I’ve been meaning to read this book for a while, but Australian book prices struck again, so I waited until it was only 30ish dollars to pick it up. I’m actually glad I did, despite absolutely loving the book, because now the wait for the sequel will be slightly less agonising.
“Galaxy “Alex” Stern is the most unlikely member of Yale’s freshman class. Raised in the Los Angeles hinterlands by a hippie mom, Alex dropped out of school early and into a world of shady drug dealer boyfriends, dead-end jobs, and much, much worse. By age twenty, in fact, she is the sole survivor of a horrific, unsolved multiple homicide. Some might say she’s thrown her life away. But at her hospital bed, Alex is offered a second chance: to attend one of the world’s most elite universities on a full ride. What’s the catch, and why her?

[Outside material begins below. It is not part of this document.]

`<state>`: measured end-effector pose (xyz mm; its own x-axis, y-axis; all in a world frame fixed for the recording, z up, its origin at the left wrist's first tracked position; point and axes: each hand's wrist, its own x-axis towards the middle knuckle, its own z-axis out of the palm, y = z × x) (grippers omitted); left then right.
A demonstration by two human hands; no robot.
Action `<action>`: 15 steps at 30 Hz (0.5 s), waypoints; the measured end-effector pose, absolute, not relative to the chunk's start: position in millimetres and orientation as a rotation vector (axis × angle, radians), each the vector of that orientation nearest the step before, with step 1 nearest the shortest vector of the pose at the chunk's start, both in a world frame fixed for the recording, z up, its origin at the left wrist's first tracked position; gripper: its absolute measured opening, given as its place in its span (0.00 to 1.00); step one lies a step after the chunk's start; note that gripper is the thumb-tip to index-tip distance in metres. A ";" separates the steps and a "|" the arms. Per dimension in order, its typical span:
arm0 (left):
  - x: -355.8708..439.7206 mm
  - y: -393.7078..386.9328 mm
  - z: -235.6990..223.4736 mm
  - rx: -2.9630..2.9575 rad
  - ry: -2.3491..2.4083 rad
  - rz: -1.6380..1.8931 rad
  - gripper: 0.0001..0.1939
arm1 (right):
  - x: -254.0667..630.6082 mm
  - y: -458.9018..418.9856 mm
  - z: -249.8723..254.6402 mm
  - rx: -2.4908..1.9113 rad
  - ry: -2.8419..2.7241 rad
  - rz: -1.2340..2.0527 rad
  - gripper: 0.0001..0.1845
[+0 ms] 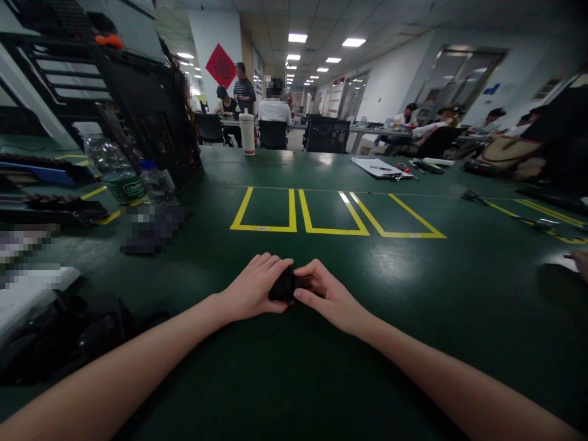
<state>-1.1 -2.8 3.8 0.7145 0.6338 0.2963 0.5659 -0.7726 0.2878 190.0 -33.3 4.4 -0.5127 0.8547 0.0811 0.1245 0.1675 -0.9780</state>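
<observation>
Between my hands, low over the green table (349, 282), is a small black box-like object (281, 286); its exact kind does not show. My left hand (255, 285) wraps round it from the left, thumb on the near side and fingers on the far side. From the right, my right hand (328, 294) grips its right end with bent fingers and thumb. The fingers cover much of the object. Beyond both hands, yellow tape (337, 232) marks three open-topped frames on the table.
At left stand a clear plastic bottle (113, 162), a smaller blue-capped bottle (156, 182) and a black computer case (156, 116). A white cup (247, 133) stands at the far edge. A clipboard with paper (379, 167) lies back right. Another person's hand (581, 263) shows at far right.
</observation>
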 end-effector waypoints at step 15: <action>-0.9 -6.0 10.2 2.749 0.972 0.522 0.31 | 191.5 -36.0 3.5 -0.963 -1.875 1.249 0.15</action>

Still searching for answers to this herself, Alex arrives in New Haven tasked by her mysterious benefactors with monitoring the activities of Yale’s secret societies. These eight windowless “tombs” are well-known to be haunts of the future rich and powerful, from high-ranking politicos to Wall Street and Hollywood’s biggest players. But their occult activities are revealed to be more sinister and more extraordinary than any paranoid imagination might conceive.”
Ninth House combines nearly all of my favourite tropes into one, without every seeming stale or predictable. There’s commentary and emotional nuance packed into this book, along with a fascinating world where the social and magical elite play with the lives of ordinary people, all while going through the motions of a college education.
Alex Stern is a fantastic character, and even though I wish her backstory hadn’t been quite so dark (trigger warnings for sexual assault, physical assault, drug and alcohol abuse are kind of a necessity for this book); I think the themes Ninth House includes made Alex’s past integral to the story, rather than just seemingly thrown in as an easily solved hurdle for her to jump through. My only criticism is that Alex’s drug abuse doesn’t seem to affect her in any way, and while it would absolutely change the tone of the book in a way I probably would enjoy less, I don’t think it’s realistic that years of abusing drugs could be overcome with no lingering effects.
Darlington was a fascinating character, the perfect foil for Alex, and I loved the way their differing life experiences didn’t make them interact in the way you might expect. While Darlington’s backstory also had slightly unrealistic aspects, I thoroughly enjoyed the way his character was also moulded by the way he was raised.
Dawes, Turner and Alex’s roommates were all charming characters that I didn’t expect to become so interesting and likeable over the course of the series, and I loved the way Alex didn’t suffer the protagonist’s curse of having seemingly no connections to other people that might hinder the plot. Alex has a past, a family, and people who care about and are impacted by her decisions, and all of this helps bring her, the world, and the surprisingly three-dimensional cast of supporting characters alive. The bridegroom was also interesting, and I loved his part in the book.
The plot of Ninth House is fast moving, and while I don’t usually enjoy books that start with flash-forwards, the body of the book occurs with the main ‘spoiled’ event already having happened, so it didn’t read as a cheap attempt at building suspense, but rather an interesting way to start a non-linear narrative. I was one again surprised and delighted at just how many things a talented author can have happen in a novel, without the storyline seeming disjointed. I loved the way the various houses were explored, with the history of Lethe weaving them all together. The ending was satisfying, with a solid tie in to lead to the next book in the series (which I am eagerly anticipating).
The setting of the book was almost a character in its own right, and the world of ivy league colleges and supernatural secret societies was an undeniably fascinating one. Much like in her previous Grisha series, Leigh Bardugo created an immersive world with magic woven into the fabric of society. Seeing this done in an urban fantasy setting (arguably my favourite genre) was just as amazing as I had imagined. This book wasn’t quite perfect, but it was exactly to my taste.
I was reminded at various points in Ninth House of multiple books—all of which I count among my favourites—but I think this book can best be imagined as a mix of VE Schwab’s Vicious, Pamela Dean’s Tam Lin and Buffy the Vampire Slayer, though fans of Holly Black’s Curseworkers trilogy, Maggie Stiefvater’s Raven Cycle and Nina Sakovic’s All for the Game series would also find plenty to enjoy in Ninth House.
Basically, if you don’t mind dark themes; love a high-stakes, character driven plot; enjoy immersive fantasy settings and social commentary, Ninth House is the book for you.